Сэр Томас возвратился домой в чудесном настроении, предложение он счел очень удачным (ему всегда казалось, что у Дороти внешность как раз та самая). Однако Дороти, едва услышав, пришла в ужас.
– Учительница! – волновалась она. – Но я этого просто не умею! И я уверена, что ни в одной школе меня не взяли бы. Нет же ни одного предмета, которому я могу научить.
– Как? Что такое? Не можешь учить? Вот еще! Разумеется, ты можешь! Почему нет?
– Я слишком мало знаю! И никогда не вела уроков кроме кулинарии с девочками-скаутами. И учителю надо специальное образование.
– А, ерунда! Учить ребят? Линейку толстую и бац-бац по рукам! Все рады будут взять благовоспитанную барышню. Как раз по твоей части, м-м, дорогая. Азбуку с малышней долбить. Ты просто родилась для этого. Да-да, школьной учительницей.
И в самом деле, Дороти стала учительницей. Незримый адвокат за три дня все устроил. Выяснилось, что в пригороде, в Сайтбридже, некая миссис Криви, у которой школа для девочек, ищет помощницу и хоть сегодня готова принять Дороти. Как удалось столь молниеносно договориться и что это за школа, где в разгар триместра берут нового, незнакомого да еще абсолютно неопытного педагога, Дороти плохо представляла.
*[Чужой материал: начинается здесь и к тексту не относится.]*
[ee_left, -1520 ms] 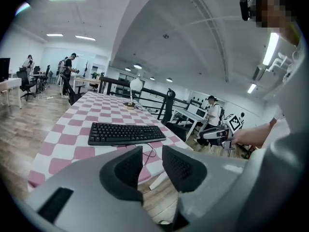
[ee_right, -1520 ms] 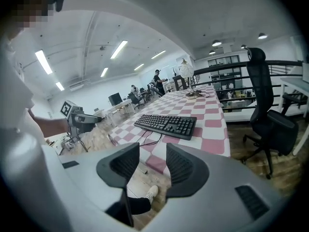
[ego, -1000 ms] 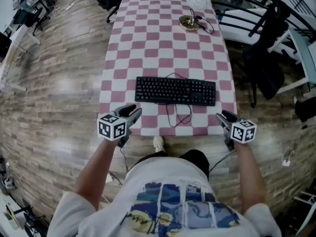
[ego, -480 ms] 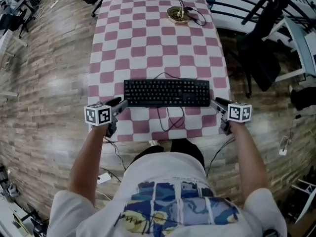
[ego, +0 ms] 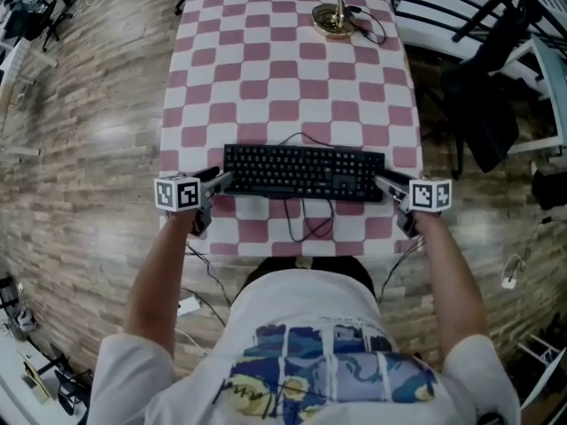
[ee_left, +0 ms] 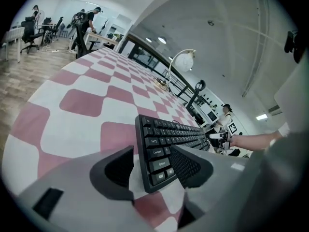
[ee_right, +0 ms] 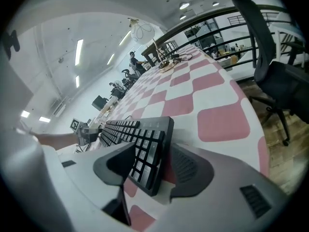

Ей ничего, конечно, не было известно о переданной из рук в руки и обеспечившей благосклонность работодателя пятифунтовой «премии».
Итак, лишь десять дней назад судимая за нищенство, Дороти направлялась в «Рингвуд-хауз Академию» (Браф-роуд, Сайтбридж) с пристойно набитым одеждой сундучком и четырьмя фунтами в кошельке – остатком десяти фунтов, подаренных лично сэром Томасом. Легкость нынешнего трудоустройства особенно поражала при опыте столь бесславных самостоятельных попыток найти место. Никогда Дороти так ясно не открывалась сила денег. Невольно приходило на ум излюбленное рассуждение Варбуртона насчет того, что, если бы в тексте святого Павла («а любви не имею, то я медь звенящая, …а не имею любви – то я ничто» и т д.) везде вместо «любви» поставить «деньги», апостольская истина звучала бы гораздо, гораздо более жизненно.